I edited my post according to your remark. –  Siméon Jan 3 '13 at 16:43

3 Answers 3

up vote 3 down vote accepted

This series may also be evaluated by calculating its Mellin transform and inverting that to get the asymptotic expansion.

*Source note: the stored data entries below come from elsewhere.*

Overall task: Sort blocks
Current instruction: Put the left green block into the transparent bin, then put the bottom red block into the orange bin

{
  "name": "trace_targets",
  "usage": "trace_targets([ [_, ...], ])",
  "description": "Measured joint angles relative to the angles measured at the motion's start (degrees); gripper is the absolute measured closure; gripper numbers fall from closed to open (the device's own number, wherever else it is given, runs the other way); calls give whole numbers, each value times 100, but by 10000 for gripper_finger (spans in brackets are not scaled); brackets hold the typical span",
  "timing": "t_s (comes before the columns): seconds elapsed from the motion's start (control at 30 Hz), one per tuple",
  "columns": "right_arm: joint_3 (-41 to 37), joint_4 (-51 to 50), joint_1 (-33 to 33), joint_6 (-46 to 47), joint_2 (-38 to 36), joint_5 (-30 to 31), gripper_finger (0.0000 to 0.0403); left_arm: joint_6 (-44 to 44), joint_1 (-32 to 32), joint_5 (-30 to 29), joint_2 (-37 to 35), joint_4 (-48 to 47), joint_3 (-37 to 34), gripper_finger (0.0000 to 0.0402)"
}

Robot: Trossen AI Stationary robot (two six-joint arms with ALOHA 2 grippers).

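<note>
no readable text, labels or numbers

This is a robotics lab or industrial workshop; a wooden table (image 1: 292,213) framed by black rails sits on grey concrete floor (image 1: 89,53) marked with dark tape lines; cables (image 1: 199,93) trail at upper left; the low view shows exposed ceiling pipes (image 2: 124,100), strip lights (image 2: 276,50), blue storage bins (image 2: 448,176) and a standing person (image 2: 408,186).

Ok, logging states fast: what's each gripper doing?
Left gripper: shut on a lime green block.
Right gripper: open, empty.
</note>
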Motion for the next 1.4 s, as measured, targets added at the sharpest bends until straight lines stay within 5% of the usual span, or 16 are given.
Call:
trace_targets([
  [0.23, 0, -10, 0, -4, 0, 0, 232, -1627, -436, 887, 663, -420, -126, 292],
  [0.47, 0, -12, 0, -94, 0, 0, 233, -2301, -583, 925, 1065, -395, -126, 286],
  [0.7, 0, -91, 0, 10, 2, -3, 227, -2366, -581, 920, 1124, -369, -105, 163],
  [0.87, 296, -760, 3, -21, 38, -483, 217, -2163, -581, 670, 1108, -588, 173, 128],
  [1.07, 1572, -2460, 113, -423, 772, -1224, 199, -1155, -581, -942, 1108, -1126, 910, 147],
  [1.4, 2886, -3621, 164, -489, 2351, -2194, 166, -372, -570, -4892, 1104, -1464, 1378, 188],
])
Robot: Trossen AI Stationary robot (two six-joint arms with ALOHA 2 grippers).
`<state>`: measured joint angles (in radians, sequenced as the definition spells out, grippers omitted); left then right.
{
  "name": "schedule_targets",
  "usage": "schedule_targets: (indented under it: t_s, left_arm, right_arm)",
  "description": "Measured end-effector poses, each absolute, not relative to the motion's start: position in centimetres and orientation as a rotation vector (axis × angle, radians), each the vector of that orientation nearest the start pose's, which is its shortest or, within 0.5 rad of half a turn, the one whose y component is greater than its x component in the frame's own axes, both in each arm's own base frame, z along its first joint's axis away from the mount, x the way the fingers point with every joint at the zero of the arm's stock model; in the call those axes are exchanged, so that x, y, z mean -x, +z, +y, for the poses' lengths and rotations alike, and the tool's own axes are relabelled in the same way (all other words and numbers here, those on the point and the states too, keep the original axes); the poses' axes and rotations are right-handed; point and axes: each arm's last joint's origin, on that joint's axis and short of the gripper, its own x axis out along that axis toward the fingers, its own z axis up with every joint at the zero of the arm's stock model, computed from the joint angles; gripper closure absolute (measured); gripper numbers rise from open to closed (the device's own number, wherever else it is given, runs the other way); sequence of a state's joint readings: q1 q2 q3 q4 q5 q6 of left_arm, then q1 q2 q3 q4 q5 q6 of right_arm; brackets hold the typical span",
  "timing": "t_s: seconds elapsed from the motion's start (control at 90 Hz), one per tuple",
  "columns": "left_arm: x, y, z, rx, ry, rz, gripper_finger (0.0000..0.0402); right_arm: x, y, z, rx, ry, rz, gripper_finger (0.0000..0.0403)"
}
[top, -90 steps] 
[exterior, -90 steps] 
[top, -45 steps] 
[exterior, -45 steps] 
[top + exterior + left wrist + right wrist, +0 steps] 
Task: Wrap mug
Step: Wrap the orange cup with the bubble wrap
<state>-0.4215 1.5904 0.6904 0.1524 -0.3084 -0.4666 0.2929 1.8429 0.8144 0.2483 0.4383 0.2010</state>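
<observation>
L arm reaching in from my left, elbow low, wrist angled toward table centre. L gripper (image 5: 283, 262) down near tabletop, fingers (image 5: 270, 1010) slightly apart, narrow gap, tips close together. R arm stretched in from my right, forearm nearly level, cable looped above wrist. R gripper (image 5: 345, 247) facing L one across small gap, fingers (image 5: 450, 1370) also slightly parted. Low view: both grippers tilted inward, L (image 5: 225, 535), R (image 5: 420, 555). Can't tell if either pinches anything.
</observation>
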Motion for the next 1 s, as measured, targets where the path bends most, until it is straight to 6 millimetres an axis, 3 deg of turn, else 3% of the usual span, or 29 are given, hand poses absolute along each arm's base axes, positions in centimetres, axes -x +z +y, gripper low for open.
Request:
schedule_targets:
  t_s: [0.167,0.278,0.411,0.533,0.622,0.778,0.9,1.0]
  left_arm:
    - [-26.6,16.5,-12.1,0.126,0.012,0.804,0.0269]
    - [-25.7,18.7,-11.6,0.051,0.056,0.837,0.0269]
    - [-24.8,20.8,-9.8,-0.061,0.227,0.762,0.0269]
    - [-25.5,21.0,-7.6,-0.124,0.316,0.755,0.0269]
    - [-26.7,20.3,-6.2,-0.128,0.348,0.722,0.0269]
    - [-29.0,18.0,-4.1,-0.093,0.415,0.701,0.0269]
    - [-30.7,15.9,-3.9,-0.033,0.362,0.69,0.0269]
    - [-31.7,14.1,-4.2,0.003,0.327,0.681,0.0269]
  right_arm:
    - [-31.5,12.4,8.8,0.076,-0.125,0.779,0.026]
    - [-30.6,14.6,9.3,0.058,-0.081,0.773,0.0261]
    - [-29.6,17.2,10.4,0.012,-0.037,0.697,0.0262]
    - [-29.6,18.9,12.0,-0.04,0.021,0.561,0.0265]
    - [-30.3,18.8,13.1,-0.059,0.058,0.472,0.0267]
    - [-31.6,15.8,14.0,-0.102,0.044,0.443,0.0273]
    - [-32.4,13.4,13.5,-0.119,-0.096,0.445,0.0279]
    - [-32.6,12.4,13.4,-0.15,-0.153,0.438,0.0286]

We have $$ f(x) = \sum_{n\ge 1} \frac{1}{n} \frac{1}{(e^{nx}-1)^2} = \sum_{n\ge 1} \frac{1}{n} \frac{1}{e^{2nx}} \frac{1}{(1-e^{-nx})^2}$$ which gives $$ f(x) = \sum_{n\ge 1} \frac{1}{n} \frac{1}{e^{2nx}} \sum_{k\ge 0} (k+1) e^{-knx} = \sum_{n\ge 1} \frac{1}{n} \sum_{k\ge 0} (k+1) e^{-(k+2)nx}.$$

Now recall that $$\mathfrak{M}(e^{-qx};s) = \Gamma(s) \frac{1}{q^s}$$ so that $$f^*(s) = \mathfrak{M}(f(x);s) = \Gamma(s) \sum_{n\ge 1} \frac{1}{n} \sum_{k\ge 0} (k+1) \frac{1}{(k+2)^s n^s} = \Gamma(s) \zeta(s+1) \left( - \sum_{k\ge 0} \frac{1}{(k+2)^s} + \sum_{k\ge 0} \frac{k+2}{(k+2)^s} \right)$$ and finally $$\Gamma(s) \zeta(s+1) \left( 1 - \zeta(s) -1 + \zeta(s-1) \right) = \Gamma(s) \zeta(s+1) \left( \zeta(s-1) - \zeta(s) \right).$$ The Mellin inversion integral is $$ f(x) = \int_{4-i\infty}^{4+i\infty} \frac{f^*(s)}{x^s} ds.$$ Introduce $$ L(s) = \frac{f^*(s)}{x^s} .$$ The asymptotic expansion may now be read off from the residues at the poles: $$\operatorname{Res}_{s=2} L(s) = \frac{\zeta(3)}{x^2},$$ $$\operatorname{Res}_{s=1} L(s) = -\frac{\pi^2}{6x},$$ $$\operatorname{Res}_{s=0} L(s) = \zeta'(-1) + \frac{1}{2}\log(2\pi) - \frac{5}{12}\log x.$$ Sum these to get the asymptotic expansion. There are some additional terms that are generated by the poles of the Gamma function.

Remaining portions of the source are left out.